I have many many options, and I'm trying to avoid driving to work so I don't learn the cycling routes by repeating a driving commute to work.  The train just doesn't offer the same ability to explore where roads go.  So I'm trying really hard to become happy with my cycle routes, despite the fact I seem to have started trying to learn them and explore while it's a bit wintery and the nights and mornings are dark.

I've ridden in behind a friend twice. I didn't enjoy the A6, although admittedly I couldn't get lost on that route either.  I've meandered home following the bike computer's "Surprise Me" route, and it was rather wonderful and glorious, but it did take two hours.

Today though, I have boldly dared to use cyclestreets, a website thingy specialising in cycling journeys.  You put in your start and end post code and it gives you three routes, the quickest, a balanced and the quietest.  I have to say it works.  It actually works.  It doesn't take you to stupid places unless you chose the quietest route in which case you only have yourself to blame.  The quickest route this morning was free from trauma.  Completely free.

The quietest route, though, this evening involved quite a bit of unlit off road, and even with lights, good lights, if you don't know quite where you are, or where you're going it's a bit unnerving.  I did, however, attract a Welsh guy also commuting who escorted me effectively along rutted muddy winding woodland single track, and all was indeed rather good.

Friday 3 October 2014

Moving Times

I moved house.  Left the old house, which somehow wasn't overladen with memories by the time I left it.  The hoovering put paid to that, it was that thorough.

The new house is, well, not just mine but most definitely not Dave & mine.  It feels kind of big and has an old and solid feel to it, at the same time as feeling bright and spacey.  It's suitably kind of shabby too, with occasional glimpses of quality.  Permanence.  The whole thing feels permanent, it's a thing of its own in space and time, and probably will be long after I've gone.
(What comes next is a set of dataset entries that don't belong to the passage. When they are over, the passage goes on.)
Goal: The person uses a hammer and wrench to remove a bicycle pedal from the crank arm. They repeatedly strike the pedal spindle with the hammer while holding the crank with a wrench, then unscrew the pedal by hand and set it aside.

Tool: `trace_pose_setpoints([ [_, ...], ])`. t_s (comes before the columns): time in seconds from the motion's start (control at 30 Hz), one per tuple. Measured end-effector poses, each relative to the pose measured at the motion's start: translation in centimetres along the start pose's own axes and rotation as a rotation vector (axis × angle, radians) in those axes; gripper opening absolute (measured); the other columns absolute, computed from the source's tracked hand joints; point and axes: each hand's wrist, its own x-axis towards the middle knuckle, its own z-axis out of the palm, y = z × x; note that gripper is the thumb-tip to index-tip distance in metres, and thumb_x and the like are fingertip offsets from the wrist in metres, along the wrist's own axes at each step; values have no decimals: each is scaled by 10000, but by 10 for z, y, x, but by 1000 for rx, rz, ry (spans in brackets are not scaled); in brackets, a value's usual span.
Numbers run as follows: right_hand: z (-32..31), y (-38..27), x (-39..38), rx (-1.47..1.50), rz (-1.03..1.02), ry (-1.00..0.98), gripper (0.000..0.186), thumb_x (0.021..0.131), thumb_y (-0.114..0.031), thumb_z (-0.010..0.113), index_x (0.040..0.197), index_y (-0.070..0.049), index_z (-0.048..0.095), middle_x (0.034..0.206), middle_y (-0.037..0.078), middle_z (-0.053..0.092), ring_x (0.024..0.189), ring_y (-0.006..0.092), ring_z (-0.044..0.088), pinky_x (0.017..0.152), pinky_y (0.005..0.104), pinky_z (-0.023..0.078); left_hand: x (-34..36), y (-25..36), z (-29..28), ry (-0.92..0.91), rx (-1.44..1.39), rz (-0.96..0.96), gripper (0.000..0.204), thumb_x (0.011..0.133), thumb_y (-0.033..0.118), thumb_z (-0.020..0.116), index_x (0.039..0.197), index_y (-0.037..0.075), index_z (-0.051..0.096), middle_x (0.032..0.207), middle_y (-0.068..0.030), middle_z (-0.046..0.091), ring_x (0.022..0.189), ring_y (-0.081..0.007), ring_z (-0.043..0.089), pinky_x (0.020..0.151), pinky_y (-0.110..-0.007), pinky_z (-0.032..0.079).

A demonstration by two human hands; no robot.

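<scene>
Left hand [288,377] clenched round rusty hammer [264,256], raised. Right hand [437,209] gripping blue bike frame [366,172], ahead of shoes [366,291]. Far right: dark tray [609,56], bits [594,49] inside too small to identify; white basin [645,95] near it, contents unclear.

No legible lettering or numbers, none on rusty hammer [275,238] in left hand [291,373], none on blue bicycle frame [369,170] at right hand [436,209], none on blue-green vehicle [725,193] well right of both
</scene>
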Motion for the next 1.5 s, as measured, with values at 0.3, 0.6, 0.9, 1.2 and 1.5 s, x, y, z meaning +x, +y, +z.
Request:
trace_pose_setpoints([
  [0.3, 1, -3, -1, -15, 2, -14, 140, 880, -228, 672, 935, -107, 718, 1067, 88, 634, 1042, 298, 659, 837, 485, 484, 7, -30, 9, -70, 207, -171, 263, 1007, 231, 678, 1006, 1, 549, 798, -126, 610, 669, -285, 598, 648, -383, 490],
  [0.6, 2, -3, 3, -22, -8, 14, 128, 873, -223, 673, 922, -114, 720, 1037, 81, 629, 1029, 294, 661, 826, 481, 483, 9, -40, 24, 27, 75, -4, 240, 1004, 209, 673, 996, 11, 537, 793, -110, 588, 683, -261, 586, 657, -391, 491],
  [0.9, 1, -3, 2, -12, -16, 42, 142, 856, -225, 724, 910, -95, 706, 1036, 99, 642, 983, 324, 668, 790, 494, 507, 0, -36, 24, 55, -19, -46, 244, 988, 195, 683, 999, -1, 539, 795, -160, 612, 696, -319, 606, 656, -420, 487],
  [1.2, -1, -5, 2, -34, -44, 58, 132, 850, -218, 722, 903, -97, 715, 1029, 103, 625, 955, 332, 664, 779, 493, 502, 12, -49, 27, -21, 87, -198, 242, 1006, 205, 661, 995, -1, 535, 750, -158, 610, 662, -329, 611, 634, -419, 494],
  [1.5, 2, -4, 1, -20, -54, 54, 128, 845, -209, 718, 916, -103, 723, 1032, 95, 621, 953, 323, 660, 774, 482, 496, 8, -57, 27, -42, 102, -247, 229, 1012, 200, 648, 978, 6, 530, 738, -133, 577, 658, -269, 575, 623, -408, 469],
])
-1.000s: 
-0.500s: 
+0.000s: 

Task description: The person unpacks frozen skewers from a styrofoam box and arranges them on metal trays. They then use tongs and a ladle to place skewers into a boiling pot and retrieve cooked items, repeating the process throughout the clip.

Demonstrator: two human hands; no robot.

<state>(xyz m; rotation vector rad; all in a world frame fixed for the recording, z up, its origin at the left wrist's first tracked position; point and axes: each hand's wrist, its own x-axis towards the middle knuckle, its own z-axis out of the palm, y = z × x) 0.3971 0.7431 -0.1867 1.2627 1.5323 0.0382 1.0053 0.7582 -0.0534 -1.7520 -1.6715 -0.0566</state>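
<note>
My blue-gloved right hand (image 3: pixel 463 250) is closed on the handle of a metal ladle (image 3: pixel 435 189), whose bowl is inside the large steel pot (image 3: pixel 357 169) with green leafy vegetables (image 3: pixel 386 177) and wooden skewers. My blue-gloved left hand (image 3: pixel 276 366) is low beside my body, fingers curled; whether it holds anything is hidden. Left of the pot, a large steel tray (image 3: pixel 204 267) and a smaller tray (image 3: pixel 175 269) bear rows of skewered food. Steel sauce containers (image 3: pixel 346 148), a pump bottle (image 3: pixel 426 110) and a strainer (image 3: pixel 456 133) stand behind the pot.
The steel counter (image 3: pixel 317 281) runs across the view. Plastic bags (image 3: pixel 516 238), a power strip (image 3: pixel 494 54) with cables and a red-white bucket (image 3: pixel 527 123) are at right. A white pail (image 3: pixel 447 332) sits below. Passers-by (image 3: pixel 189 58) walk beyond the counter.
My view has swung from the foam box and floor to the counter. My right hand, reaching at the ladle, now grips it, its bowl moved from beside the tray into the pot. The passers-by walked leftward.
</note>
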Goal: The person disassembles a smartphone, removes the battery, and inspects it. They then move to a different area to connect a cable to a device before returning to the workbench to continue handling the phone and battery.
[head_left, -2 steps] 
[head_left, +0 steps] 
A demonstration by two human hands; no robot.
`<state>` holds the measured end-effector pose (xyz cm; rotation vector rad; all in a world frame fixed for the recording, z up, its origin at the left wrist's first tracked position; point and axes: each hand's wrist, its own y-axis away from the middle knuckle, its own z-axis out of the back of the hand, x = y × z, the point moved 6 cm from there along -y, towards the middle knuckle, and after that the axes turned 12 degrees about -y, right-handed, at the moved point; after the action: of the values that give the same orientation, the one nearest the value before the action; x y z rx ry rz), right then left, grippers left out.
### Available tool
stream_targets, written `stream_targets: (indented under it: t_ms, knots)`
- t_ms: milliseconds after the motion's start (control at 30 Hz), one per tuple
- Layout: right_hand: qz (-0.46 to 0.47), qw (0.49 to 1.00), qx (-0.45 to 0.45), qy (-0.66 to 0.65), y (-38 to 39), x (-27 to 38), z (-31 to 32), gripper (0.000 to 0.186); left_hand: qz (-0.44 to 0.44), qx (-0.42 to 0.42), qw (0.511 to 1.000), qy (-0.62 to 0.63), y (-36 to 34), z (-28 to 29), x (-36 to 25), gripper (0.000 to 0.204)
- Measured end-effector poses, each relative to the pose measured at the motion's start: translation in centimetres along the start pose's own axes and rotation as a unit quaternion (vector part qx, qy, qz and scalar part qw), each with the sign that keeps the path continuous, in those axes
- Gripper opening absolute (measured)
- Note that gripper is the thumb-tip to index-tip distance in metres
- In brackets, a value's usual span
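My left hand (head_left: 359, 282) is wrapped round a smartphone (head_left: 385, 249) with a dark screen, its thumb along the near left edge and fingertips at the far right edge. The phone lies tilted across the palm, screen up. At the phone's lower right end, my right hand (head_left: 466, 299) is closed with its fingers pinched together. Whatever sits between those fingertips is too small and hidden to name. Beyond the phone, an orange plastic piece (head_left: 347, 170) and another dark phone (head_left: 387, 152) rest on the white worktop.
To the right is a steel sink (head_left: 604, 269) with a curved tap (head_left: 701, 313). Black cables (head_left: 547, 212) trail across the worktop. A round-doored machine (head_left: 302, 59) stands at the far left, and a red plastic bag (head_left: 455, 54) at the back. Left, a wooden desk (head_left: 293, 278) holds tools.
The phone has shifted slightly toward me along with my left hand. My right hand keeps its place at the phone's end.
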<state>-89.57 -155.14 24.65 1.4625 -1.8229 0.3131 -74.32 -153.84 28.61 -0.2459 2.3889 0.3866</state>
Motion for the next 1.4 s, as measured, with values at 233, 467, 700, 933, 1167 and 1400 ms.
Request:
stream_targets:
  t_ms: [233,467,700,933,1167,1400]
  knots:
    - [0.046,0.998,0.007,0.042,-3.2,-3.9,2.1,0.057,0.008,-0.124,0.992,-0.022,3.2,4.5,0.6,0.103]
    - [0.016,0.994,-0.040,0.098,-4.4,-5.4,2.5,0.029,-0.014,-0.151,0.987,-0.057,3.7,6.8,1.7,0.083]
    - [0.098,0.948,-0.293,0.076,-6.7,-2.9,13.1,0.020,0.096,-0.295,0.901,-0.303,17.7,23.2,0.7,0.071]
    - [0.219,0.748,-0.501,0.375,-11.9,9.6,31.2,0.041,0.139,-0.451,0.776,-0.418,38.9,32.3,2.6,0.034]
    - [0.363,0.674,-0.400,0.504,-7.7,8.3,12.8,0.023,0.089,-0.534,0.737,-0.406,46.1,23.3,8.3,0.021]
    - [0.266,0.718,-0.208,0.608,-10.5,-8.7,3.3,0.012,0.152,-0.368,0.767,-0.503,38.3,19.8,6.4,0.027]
Reassuringly solid.

I realise it has four storeys.  A normal two bedroom house but with a loft conversion and a cellar.  It seems to me that everything which the removal men put in the cellar is destined for the loft which means there are a lot of trips up three sets of stairs.  It properly feels four storey during these early settling in days.

It's helping me to realise an ambition too.  Trying to find a way to not have to drive to work.  I have a train and I have a bike.  Even train journey days count as exercise twice a day, with nearly 4 miles in walking to be done either end of the journey, outwards and return.  I suspect fitness may find me.

There's a firm ground to put my feet on, hopefully I'll get them to stay put sometime for long enough for that to happen.